Introducing the "catch up" button


In a recent post I put forth one of the challenges of attracting readers with a blog fiction site.

You could read a blog fiction just like any other. Subscribe to the feed and when there's a new entry go read it. One entry by itself is easy to read once in a while. The problem is that once we've written a lot of posts, people will want to read our fictional blogs from the start. That can be a lot of on screen text to read "for fun".
The assumption I'm currently working on is that, once a reader is caught up with a story and likes it, they'll subscribe to a feed and read it when updated. So the question is, how do we get readers up to speed on our blog fictions?

Well, one way of dealing with this problem is the way that Tom Evans does it in his blog Fate's Acquittal. He uses a tag (or "label" in blogspot speak) called "Catchup". Each post that has a something important that you need to know about the story is labeled "CatchUp". Of the total 32 posts, I read only the 9 with the "CatchUp" label. It reminds me of those short clip compilations that begin episodes of 24.

So the question is, how well does it work. Well, based only on the one example I've seen so far, pretty well. As you might expect, a lot of the earliest posts are labeled "CatchUp". As the story went on, the posts labeled "CatchUp" became more spread out. After reading only the CatchUp posts, I then read the most recent 2 posts and was able to follow them both pretty darn well. Although, don't take my word for it, go try it yourself. (One thing to note though, if you do read it yourself, use the Catchup Link in the label list, not the one in his welcome message. His link in the welcome message is broken\uses the wrong case.)

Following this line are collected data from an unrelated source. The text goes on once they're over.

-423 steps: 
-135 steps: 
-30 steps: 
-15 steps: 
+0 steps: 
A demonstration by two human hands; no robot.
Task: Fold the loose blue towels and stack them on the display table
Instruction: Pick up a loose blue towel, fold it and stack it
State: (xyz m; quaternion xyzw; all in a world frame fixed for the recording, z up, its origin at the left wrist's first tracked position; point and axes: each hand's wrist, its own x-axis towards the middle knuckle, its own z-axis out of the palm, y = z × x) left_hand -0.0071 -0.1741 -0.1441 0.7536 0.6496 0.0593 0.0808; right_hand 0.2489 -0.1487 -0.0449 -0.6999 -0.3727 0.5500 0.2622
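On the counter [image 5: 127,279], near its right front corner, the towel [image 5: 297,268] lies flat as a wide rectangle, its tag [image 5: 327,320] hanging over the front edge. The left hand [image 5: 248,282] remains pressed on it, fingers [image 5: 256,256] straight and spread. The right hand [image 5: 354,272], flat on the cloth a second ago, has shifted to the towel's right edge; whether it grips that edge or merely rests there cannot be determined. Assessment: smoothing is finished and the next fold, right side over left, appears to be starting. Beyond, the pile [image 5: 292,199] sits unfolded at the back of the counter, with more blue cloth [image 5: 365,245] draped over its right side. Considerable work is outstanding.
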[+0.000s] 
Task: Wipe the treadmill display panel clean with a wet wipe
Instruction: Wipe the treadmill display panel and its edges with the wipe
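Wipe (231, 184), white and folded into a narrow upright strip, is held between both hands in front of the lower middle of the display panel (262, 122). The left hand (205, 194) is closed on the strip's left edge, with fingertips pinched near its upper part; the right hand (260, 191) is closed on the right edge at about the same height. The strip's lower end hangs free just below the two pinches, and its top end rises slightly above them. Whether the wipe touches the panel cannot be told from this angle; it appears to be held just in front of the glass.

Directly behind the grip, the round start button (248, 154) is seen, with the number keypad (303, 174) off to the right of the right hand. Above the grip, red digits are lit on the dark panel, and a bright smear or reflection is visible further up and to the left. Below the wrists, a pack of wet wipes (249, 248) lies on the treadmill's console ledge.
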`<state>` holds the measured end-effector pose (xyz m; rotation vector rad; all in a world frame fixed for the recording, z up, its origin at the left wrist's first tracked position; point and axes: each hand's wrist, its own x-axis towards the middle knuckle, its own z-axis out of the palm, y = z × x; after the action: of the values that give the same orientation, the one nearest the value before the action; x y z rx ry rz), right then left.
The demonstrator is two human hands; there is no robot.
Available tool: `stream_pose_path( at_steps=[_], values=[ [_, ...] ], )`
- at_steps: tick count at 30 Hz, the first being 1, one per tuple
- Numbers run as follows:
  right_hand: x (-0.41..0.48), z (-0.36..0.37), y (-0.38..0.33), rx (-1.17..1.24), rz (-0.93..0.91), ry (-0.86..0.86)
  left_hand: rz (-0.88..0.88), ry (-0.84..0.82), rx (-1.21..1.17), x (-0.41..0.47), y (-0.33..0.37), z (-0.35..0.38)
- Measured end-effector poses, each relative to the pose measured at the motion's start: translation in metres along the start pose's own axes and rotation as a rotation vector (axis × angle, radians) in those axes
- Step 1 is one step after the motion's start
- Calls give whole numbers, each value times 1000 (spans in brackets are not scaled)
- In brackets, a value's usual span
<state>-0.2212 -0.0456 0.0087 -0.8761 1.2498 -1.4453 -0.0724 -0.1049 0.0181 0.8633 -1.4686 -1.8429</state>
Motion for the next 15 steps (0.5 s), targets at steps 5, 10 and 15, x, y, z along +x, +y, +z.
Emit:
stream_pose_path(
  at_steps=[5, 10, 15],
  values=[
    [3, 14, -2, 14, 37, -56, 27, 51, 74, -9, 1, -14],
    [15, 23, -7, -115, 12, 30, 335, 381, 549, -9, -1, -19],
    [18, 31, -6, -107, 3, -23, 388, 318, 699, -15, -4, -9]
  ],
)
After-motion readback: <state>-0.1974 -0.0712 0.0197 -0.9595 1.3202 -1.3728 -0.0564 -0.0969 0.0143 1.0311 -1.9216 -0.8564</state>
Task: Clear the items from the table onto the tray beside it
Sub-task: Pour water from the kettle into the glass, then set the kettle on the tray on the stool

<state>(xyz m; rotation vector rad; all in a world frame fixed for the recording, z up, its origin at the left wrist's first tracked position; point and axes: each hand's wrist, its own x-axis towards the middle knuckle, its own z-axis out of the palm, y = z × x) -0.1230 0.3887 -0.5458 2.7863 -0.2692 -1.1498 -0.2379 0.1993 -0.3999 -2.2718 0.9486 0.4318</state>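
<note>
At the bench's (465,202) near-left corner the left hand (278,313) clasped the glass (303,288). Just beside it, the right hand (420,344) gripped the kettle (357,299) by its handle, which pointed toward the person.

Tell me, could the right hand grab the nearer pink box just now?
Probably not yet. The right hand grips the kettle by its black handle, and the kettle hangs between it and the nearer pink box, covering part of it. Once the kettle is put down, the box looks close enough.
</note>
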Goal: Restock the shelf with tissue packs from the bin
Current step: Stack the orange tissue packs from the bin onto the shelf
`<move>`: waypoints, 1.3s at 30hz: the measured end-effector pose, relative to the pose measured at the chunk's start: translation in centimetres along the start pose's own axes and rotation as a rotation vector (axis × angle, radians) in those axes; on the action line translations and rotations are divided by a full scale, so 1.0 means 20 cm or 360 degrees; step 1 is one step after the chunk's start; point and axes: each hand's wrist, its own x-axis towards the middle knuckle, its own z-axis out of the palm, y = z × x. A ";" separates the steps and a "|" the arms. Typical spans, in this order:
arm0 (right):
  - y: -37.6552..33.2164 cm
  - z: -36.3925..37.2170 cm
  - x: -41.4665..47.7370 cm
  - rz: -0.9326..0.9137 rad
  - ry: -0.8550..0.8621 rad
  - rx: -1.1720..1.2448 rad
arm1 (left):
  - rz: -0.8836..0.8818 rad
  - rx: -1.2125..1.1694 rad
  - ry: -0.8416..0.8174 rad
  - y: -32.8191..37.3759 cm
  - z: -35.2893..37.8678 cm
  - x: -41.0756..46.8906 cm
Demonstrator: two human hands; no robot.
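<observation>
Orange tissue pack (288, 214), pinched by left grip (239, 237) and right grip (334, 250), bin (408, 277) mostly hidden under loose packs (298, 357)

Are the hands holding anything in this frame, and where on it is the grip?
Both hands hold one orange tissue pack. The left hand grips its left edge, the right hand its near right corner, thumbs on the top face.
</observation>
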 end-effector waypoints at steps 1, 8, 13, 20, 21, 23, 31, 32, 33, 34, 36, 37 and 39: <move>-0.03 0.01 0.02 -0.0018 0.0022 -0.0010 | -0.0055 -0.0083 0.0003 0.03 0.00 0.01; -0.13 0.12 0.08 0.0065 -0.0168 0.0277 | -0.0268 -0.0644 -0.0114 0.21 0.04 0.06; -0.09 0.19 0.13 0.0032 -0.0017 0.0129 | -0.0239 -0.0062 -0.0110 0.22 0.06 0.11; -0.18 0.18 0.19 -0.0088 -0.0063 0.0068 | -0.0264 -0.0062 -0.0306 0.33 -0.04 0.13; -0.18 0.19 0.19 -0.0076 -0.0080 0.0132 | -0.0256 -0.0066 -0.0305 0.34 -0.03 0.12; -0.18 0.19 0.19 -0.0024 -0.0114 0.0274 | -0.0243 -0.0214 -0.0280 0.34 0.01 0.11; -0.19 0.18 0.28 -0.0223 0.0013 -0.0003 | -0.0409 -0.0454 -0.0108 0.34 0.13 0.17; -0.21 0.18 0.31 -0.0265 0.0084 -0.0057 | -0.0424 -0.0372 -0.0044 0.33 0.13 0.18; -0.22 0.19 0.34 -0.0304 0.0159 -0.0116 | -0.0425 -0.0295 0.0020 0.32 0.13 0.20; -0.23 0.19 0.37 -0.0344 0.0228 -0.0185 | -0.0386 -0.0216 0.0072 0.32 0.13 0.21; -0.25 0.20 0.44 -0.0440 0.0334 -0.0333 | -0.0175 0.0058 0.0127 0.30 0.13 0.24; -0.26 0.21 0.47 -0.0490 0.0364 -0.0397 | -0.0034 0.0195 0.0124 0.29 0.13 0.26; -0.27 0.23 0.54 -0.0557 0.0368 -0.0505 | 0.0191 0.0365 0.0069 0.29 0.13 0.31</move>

So here's a hat tip to Tom Evans for using a common blogging tool to solve a common problem. I think each blog fiction author may want to consider if it would help the readers of their own blog. I'm not saying it'll work for every blog fiction I've read -or even needed-, but I'm willing to bet it could help attract new readers for some.


Greg said...

Nice! But wouldn't it be a lot better for new readers if the "catch up" page started with the oldest posts and proceeded to newest posts (it currently reads newest to oldest)?

DustinM said...

That's a great point and a good idea. The next step would be finding a way to do that with some of the existing blog software that's out there.

Odin said...

Love it or hate it (I usually hate it) you never know if a reader will start at the beginning or join mid-stream. Episodic scriptwriting is full of tricks for mid-streaming viewers, since TV shows and other serials deal with this problem all the time. Something we did in a journalism class once -- watch a soap opera episode, then write down as much backstory as we could. It was amazing to discover how much we'd learned about the setting, characters, conflicts, etc. from a single episode. A lot of backstory can be squeezed into a few asides, flashbacks, conversational references.

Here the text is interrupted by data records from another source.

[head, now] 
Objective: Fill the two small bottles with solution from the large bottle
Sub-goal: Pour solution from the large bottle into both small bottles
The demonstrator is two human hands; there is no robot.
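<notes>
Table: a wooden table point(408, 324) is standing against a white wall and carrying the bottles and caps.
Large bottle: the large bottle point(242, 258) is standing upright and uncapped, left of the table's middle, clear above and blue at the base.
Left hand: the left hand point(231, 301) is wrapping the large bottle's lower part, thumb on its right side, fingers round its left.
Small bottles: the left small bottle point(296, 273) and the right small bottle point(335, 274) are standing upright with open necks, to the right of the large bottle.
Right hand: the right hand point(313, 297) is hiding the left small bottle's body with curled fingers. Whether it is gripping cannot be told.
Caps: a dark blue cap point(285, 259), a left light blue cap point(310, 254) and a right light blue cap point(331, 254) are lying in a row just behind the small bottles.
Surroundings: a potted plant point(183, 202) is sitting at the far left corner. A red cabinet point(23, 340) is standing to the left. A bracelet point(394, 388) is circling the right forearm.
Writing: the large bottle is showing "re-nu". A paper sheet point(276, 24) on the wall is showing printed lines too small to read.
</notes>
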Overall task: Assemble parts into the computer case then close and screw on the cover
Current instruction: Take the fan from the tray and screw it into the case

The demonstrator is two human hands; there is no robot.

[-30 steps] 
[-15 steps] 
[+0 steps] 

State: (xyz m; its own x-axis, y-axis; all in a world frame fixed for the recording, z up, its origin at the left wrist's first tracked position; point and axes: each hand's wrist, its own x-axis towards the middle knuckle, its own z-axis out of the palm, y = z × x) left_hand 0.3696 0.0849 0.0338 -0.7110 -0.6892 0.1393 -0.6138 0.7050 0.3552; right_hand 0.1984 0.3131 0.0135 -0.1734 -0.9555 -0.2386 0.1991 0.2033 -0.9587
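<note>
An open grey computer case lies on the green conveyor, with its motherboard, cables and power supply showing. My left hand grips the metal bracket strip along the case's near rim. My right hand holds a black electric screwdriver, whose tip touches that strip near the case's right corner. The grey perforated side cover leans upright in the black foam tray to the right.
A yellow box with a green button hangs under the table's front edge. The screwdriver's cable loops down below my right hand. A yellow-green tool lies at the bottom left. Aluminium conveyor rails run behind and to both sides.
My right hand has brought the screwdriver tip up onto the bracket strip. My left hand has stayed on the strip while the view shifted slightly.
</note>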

In my experience long-form blogfic really puts a premium on mid-streaming readers. Like you point out, who's got time to start from the beginning? And more readers drop out with every mouseclick required to understand the narrative flow (same principle as in ecommerce -- put some extra clicks in between the Buy Now! button and actual checkout, and shoppers drop out). So you need to provide near-instant gratification. It starts with good writing, but you can add stuff like pictures -- worth a thousand words each -- and an About synopsis in the sidebar to speed up the narrative framing.

Calling out the signposts in the narrative is still a good approach -- primary conflict here, plot arc launch there, etc. But when I hit the "start here" or "catching up" section, I'm only looking for 2-3 posts. Or better yet, just a good About page. Not to pick on Fate's Acquittal, but 9 out of 31 posts -- 30% of the entire blog -- is a lot of catching up.

DustinM said...

>>Not to pick on Fate's Acquittal, but 9 out of 31 posts -- 30% of the entire blog -- is a lot of catching up.

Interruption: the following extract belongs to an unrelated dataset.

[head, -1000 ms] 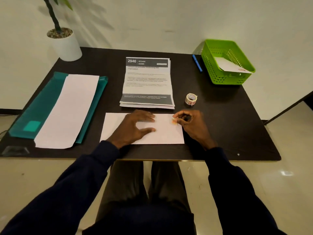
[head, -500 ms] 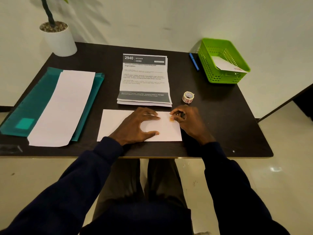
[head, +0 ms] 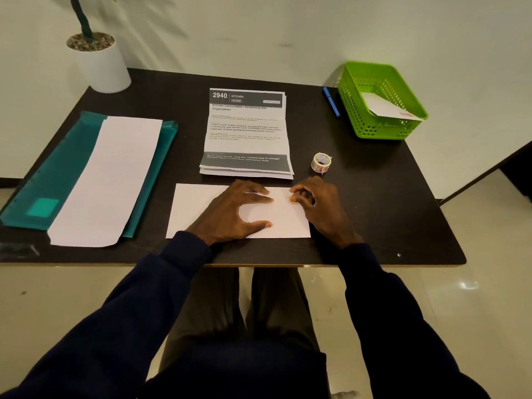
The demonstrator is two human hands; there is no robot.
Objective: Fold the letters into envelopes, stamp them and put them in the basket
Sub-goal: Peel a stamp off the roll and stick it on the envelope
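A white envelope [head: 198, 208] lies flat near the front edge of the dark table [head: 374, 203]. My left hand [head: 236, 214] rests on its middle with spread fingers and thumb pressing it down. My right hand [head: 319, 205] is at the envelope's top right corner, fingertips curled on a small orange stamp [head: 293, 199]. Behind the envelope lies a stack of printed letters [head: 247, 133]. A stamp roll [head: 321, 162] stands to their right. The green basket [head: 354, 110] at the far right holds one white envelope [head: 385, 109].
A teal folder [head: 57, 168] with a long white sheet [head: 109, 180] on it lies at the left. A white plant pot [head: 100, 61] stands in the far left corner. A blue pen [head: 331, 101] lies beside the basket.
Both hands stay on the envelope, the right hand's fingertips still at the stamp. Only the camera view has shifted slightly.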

In defense, the trend is getting better as I stated. If you divide the posts up into groups of 9 you'll see that the first 9 posts, have 5 marked important, the second group have 3, the third group has only 1, and so far, the 4th group have none. So expect that percentage to go down.

renalfailure said...

This may only work for me, but when I have to be away from my blog for an extended period of time I have some Turn Back the Clock posts ready. They're just links to posts from the previous year, but it gives readers a convenient opportunity to read posts they hadn't seen before.

Tom Evans said...

Thanks for this post about my site Dustin, and thanks for telling me the link was broken!

I certainly am reducing the number of 'catch-up' posts and hopefully it's reasonable for the average reader. In a way the hope is that they'd read everything so you want to put everything on catchup!

As for putting them in reverse chronological order I agree that would be a good idea but am stuck for how to do it!

Miladysa said...

I have just started to put links in my fiction posts so that the reader can catch up. ie. if I mention a character then a link back to a post from that characters perspective.

Tree over at Decadent Tranquility has one of the best fiction blogs which recently became a 'Blog of Note'. I think it would be worthwhile if you took a look at his blog - the story is 'alive' and has been existing for a number of years now.


DustinM said...

Miladysa, thanks for the tip. I'll be checking out his website soon.